Born into a prominent New Jersey family, Burr studied theology at Princeton. He joined the Continental Army in 1775 as an officer in the American Revolutionary War. After serving for four years, Burr practiced law and became a New York Assemblyman. He helped form the Democratic-Republican party. Burr supported a 1785 bill ending slavery while owning slaves.

Burr had several children with his first wife, Theodosia Bartow Prevost. He had two unacknowledged children with his South Asian servant, Mary Emmons. One of his unacknowledged children was the abolitionist John Pierre Burr.

Burr served in the U.S. Senate from 1791 to 1797. He ran against Thomas Jefferson for United States president in 1800. An electoral tie forced the House of Representatives to decide the presidency. Burr became Jefferson's vice president. Despite Burr's declaration of support, President Jefferson did not trust him. Jefferson sidelined Burr during Burr's vice-presidential term from 1801-1805.

In 1804, Burr shot and killed his political rival Alexander Hamilton. Hamilton's death ended Burr and Hamilton's political careers.

Burr traveled to the American frontier looking for new political and economic opportunities. His travel resulted in an 1807 arrest and charges of treason in Alabama, known as the Burr conspiracy. Burr stood trial and was acquitted several times.

Broke and politically friendless, Burr fled to Europe as an expatriate. He traveled back to the United States in 1812 and resumed his law practice in New York.

Burr remarried at 77, but the marriage ended in divorce and further scandal.

Handicapped by a stroke and bankrupt, Burr died in a boarding house in 1836.


Old text (450 word count):

Aaron Burr Jr. (February 6, 1756 – September 14, 1836) was an American politician and lawyer. A Founding Father, he served as the third vice president of the United States during President Thomas Jefferson's first term from 1801 to 1805. His role in helping form the nation, however, would be overshadowed when he killed fellow Founding Father Alexander Hamilton in an 1804 duel and when charges of treason were brought against him in 1807.

Burr was born to a prominent family in New Jersey. After studying theology at Princeton, he began his career as a lawyer before joining the Continental Army as an officer in the American Revolutionary War in 1775. After leaving the service in 1779, Burr practiced law in New York City, where he became a leading politician and helped form the new Jeffersonian Democratic-Republican party. Although Burr in 1785 supported a bill ending slavery as a New York Assemblyman, he owned slaves himself.[1]

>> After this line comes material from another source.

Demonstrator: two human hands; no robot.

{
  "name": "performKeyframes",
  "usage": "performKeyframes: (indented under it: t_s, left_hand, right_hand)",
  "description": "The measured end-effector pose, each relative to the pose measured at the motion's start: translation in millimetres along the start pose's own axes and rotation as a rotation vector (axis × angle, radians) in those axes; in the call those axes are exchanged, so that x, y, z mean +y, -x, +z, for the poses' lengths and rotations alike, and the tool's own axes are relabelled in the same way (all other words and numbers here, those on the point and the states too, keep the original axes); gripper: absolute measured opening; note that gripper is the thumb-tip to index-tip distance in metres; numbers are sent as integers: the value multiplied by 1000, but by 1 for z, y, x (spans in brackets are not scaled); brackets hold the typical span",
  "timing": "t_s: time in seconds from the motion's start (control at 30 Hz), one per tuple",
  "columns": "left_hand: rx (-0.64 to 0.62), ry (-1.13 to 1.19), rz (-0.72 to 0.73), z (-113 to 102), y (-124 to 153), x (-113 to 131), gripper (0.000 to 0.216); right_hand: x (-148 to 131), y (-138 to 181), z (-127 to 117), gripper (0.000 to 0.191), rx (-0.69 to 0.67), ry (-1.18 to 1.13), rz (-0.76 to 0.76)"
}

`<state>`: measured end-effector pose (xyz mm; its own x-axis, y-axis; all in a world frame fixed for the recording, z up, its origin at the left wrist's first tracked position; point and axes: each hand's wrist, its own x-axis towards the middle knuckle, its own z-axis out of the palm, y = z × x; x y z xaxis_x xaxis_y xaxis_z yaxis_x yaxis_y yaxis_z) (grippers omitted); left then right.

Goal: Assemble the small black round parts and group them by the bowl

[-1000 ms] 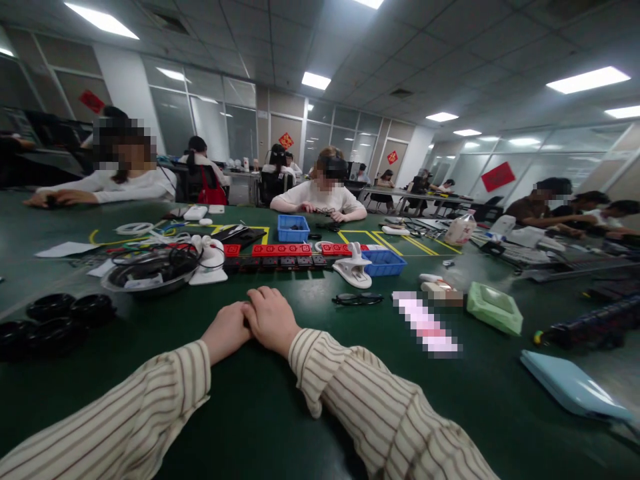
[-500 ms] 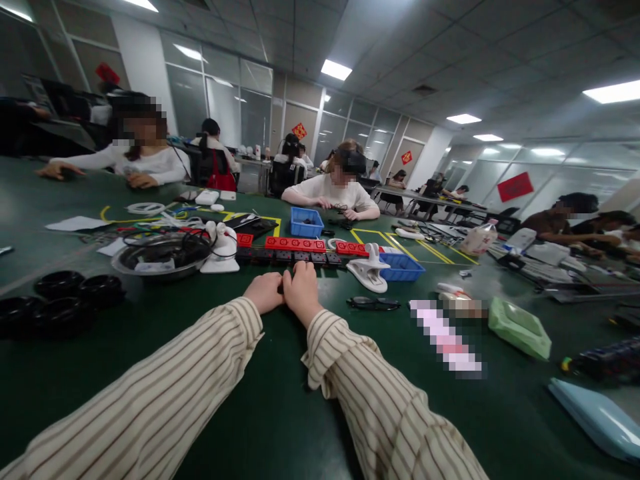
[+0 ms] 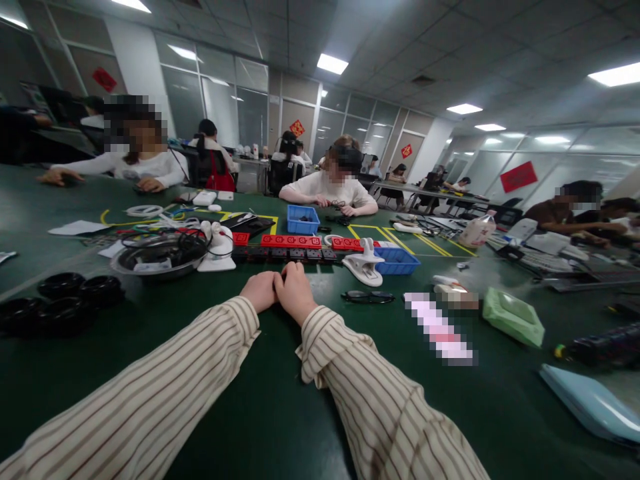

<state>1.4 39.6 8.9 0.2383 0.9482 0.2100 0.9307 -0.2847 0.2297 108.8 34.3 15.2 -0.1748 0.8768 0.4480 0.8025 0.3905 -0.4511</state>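
Note:
My left hand (image 3: 260,291) and my right hand (image 3: 295,292) meet over the green table (image 3: 280,400), their sides touching. The fingers of both are curled; whatever they hold, if anything, is hidden behind the knuckles. Just beyond them runs a red power strip (image 3: 291,241) with a row of black sockets (image 3: 285,256) along its near side. A white clip stand (image 3: 364,265) stands beyond my right hand, to its right. Nearer on that side, dark-framed glasses (image 3: 369,297) lie on the table.
At left are a metal bowl (image 3: 125,267) with cables and several black rings (image 3: 63,283). Blue bins (image 3: 303,220) stand around the strip. To the right lie a green pack (image 3: 515,317) and a light blue pouch (image 3: 590,403). A co-worker (image 3: 330,187) sits opposite, another (image 3: 145,163) at far left.
My hands have drawn closer, and the small dark spot between them is now covered. The view has shifted slightly. The far-left co-worker's hand has moved a little.

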Motion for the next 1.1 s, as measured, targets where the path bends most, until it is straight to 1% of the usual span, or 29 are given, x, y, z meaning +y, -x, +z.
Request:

During most of his political career, Burr was married to Theodosia Bartow Prevost, with whom he had several children. He also had a relationship with his South Asian servant Mary Emmons, with whom he fathered two children, including the abolitionist John Pierre Burr, though he never acknowledged this relationship during his life.[1]

In 1791 Burr was elected to the U.S. Senate, where he served until 1797, and he ran as a candidate in the 1800 United States presidential election. An electoral college tie between Jefferson and Burr resulted in the House of Representatives deciding in Jefferson's favor, Burr becoming Jefferson's vice president due to receiving the second-highest share of the votes. Although Burr maintained that he supported Jefferson, the president was highly suspicious of Burr, who was relegated to the sidelines of the administration for the single term of his vice presidency.

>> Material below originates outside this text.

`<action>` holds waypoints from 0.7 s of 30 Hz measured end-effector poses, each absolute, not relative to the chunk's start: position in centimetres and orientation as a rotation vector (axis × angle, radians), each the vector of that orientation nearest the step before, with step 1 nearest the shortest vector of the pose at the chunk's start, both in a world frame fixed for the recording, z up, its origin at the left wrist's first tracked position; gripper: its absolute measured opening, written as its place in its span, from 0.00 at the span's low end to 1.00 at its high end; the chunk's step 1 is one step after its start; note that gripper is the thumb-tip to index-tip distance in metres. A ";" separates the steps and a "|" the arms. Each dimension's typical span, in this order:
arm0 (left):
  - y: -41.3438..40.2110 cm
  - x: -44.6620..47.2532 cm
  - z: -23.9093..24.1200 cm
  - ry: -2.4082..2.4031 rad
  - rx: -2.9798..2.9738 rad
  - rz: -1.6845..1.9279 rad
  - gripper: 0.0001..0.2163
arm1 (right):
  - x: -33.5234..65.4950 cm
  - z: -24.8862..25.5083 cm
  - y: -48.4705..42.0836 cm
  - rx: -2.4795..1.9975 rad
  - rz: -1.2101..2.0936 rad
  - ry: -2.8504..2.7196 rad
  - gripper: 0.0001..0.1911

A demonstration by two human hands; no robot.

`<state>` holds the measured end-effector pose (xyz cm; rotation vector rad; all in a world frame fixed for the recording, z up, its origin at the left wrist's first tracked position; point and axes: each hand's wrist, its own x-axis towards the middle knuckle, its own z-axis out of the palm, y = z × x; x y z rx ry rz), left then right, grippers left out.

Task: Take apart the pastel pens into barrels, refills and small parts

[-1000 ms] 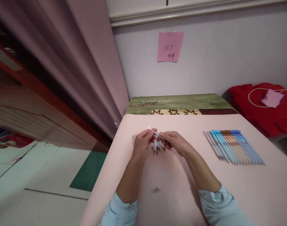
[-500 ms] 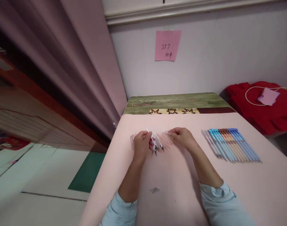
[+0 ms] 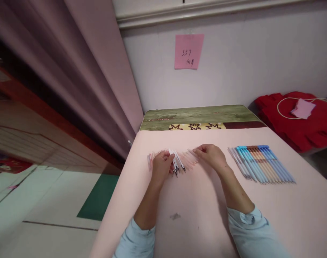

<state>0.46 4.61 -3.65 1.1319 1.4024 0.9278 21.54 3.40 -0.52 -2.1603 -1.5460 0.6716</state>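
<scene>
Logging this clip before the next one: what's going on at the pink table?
A person in light blue sleeves sits at the pink table. The left hand grips a small bunch of white pen refills with dark tips. The right hand rests its fingers on pale pink pen barrels lying on the tabletop. To the right, apart from both hands, lies a neat row of blue and tan pens.

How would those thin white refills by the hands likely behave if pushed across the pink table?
The refills look thin and round, so they would probably roll or scatter. They seem light and slightly bendy. The left hand rests beside them on the smooth table, which offers little grip.
</scene>
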 end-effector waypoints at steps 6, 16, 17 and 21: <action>4.3 0.5 -2.6 1.407 1.152 0.914 0.12 | 22.4 1.2 2.8 -2.214 0.514 -1.506 0.15; 3.2 0.7 1.6 1.207 1.220 1.205 0.15 | 31.3 -1.0 -3.4 -2.719 0.241 -1.314 0.16; 2.7 0.6 2.0 1.194 1.200 1.231 0.15 | 31.9 -1.4 -3.9 -2.725 0.228 -1.325 0.17; -0.5 0.0 3.3 1.193 1.155 1.255 0.16 | 31.8 -2.0 -4.5 -2.714 0.130 -1.383 0.15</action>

During his last year as vice president, Burr engaged in the duel in which he fatally shot Hamilton, his political rival. Although dueling was illegal, Burr was never tried, and all charges against him eventually were dropped. Nevertheless, Hamilton's death ended Burr's political career.

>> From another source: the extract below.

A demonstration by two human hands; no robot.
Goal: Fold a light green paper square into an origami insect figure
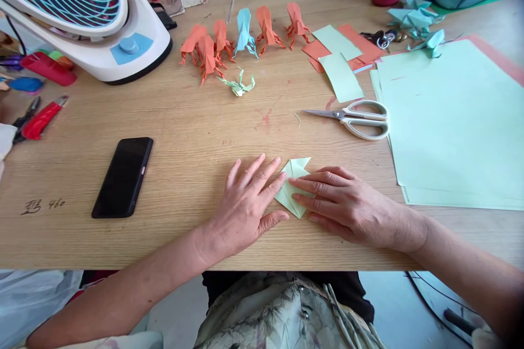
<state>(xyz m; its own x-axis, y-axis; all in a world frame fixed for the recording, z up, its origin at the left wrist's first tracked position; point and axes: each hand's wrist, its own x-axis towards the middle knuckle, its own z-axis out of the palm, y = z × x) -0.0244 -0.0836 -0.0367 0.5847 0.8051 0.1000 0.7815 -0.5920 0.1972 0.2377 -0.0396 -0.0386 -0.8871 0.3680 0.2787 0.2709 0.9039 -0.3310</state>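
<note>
A small piece of pale green folded paper (293, 196) lies on the table in front of me, with creases running down it and two points at its top. My left hand (254, 196) rests flat with spread fingers, its index fingertip and thumb at the paper's left edge. From the other side my right hand (344, 202) lies with outstretched fingers over the paper's right part, pressing it to the wood and hiding some of it. Beyond my right hand are the scissors (347, 115), lying slightly open.
Several folded orange paper figures (268, 26) and a blue figure (244, 31) stand at the back. A small green figure (238, 84) sits before them. Around me are green sheets (454, 125), cut paper pieces (341, 76), a phone (123, 177) and a fan (123, 43).
</note>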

Burr traveled west to the American frontier, seeking new economic and political opportunities. His secretive activities led to his 1807 arrest in Alabama on charges of treason. He was brought to trial more than once for what became known as the Burr conspiracy, but was acquitted each time. Nevertheless, with large debts and few influential friends, Burr left the United States to live as an expatriate in Europe. He returned in 1812 and resumed practicing law in New York City. A brief second marriage at age 77 resulted in divorce and further scandal. Handicapped by a stroke and financially ruined, Burr died at a boarding house in 1836.